Guide

Basic experiment: get the data & crunch the stats

Let’s start by analysing a straightforward pref-flip experiment on the desktop browser.

If we’re using a Colab notebook, we begin by installing the latest version of mozanalysis into the notebook. It’s a good idea to specify the specific version (from pypi), for reproducibility:

!pip install mozanalysis=='{current_version}'

We take the per-notebook daily trudge:

from google.colab import auth
auth.authenticate_user()
print('Authenticated')

Then we import the necessary classes for getting the data, and for analysing the data, and for interacting with BigQuery:

import mozanalysis.bayesian_stats.binary as mabsbin
from mozanalysis.experiment import Experiment
from mozanalysis.bq import BigQueryContext

And get a mozanalysis.bq.BigQueryContext (a client, and some config)

bq_context = BigQueryContext(
    dataset_id='your_dataset_id',  # e.g. mine's 'flawrence'
    project_id=...,  # Defaults to moz-fx-data-bq-data-science
)

If you do not have a dataset, you will need to create one. Mozanalysis will save data into this dataset - if you want to access them directly (i.e. not through mozanalysis), they live at project_id.dataset_id.table_name , where table_name will be printed by mozanalysis when it saves/retrieves the data.

To bill queries to a project other than moz-fx-data-bq-data-science, pass the project_id as an argument when initializing your mozanalysis.bq.BigQueryContext.

For querying data, the internal approach of mozanalysis is to start by obtaining a list of who was enrolled in what branch, when. Then we try to quantify what happened to each client: for a given analysis window (a specified period of time defined with respect to the client’s enrollment date), we seek to obtain a value for each client for each metric. We end up with a results (pandas) DataFrame with one row per client and one column per metric.

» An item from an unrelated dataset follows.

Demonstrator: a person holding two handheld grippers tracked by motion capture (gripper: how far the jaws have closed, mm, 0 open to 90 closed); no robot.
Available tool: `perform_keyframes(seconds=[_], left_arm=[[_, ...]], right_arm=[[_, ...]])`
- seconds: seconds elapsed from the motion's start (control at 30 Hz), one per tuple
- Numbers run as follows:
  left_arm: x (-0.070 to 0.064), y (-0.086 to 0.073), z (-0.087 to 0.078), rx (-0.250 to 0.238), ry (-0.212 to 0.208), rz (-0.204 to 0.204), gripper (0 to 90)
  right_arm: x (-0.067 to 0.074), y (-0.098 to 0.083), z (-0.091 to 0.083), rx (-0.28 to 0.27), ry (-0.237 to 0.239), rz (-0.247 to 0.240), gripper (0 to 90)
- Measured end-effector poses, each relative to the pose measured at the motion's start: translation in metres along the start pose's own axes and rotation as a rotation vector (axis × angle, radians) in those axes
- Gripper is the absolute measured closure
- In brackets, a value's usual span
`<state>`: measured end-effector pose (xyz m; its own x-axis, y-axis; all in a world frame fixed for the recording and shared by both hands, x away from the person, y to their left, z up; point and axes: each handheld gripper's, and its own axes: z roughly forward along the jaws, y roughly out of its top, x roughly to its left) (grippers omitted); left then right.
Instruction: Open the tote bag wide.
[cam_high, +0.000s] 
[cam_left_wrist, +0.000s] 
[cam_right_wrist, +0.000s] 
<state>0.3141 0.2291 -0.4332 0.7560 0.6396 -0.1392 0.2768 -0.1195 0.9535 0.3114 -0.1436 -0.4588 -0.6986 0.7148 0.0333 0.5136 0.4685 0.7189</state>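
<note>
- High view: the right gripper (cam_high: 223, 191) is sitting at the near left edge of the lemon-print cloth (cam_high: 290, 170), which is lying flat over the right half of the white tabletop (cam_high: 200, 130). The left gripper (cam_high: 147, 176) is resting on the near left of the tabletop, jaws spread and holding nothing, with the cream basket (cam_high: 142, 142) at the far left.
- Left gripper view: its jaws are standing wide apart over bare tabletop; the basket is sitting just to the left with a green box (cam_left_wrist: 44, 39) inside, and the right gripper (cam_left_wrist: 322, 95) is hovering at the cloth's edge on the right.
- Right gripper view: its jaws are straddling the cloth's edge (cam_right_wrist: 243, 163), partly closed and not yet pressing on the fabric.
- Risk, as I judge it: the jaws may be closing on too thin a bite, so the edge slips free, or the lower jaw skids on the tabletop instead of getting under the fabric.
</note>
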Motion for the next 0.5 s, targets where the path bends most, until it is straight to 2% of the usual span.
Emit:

We start by instantiating our mozanalysis.experiment.Experiment object:

exp = Experiment(
    experiment_slug='pref-fingerprinting-protections-retention-study-release-70',
    start_date='2019-10-29',
    num_dates_enrollment=8,
    app_name="firefox_desktop"
)

start_date is the submission_date of the first enrollment (submission_date is in UTC). If you intended to study one week’s worth of enrollments, then set num_dates_enrollment=8: Normandy experiments typically go live in the evening UTC-time, so 8 days of data is a better approximation than 7.

We now gather a list of who was enrolled in what branch and when, and try to quantify what happened to each client. In many cases, the metrics in which you’re interested will already be in a metrics library, metric-hub. If not, then you can define your own—see mozanalysis.metrics.Metric for examples—and ideally submit a PR to add them to metric-hub for the next experiment. To load a Metric from metric-hub, for example:

from mozanalysis.config import ConfigLoader
active_hours = ConfigLoader.get_metric(slug="active_hours", app_name="firefox_desktop")

In this example, we’ll compute four metrics from metric-hub:

  • active hours

  • uri count

  • ad clicks

  • search count

As it happens, the first three metrics all come from the clients_daily dataset, whereas “search count” comes from search_clients_daily. These details are taken care of in the metric-hub definitions so that we don’t have to think about them here.

A metric must be computed over some analysis window, a period of time defined with respect to the enrollment date. We could use mozanalysis.experiment.Experiment.get_single_window_data() to compute our metrics over a specific analysis window. But here, let’s create time series data: let’s have an analysis window for each of the first three weeks of the experiment, and measure the data for each of these analysis windows:

ts_res = exp.get_time_series_data(
    bq_context=bq_context,
    metric_list=[
        active_hours,
        uri_count,
        ad_clicks,
        search_count,
    ],
    last_date_full_data='2019-11-28',
    time_series_period='weekly'
)

The first two arguments to mozanalysis.experiment.Experiment.get_time_series_data() should be clear by this point. last_date_full_data is the last date for which we want to use data. For a currently-running experiment, it would typically be yesterday’s date (we have incomplete data for incomplete days!).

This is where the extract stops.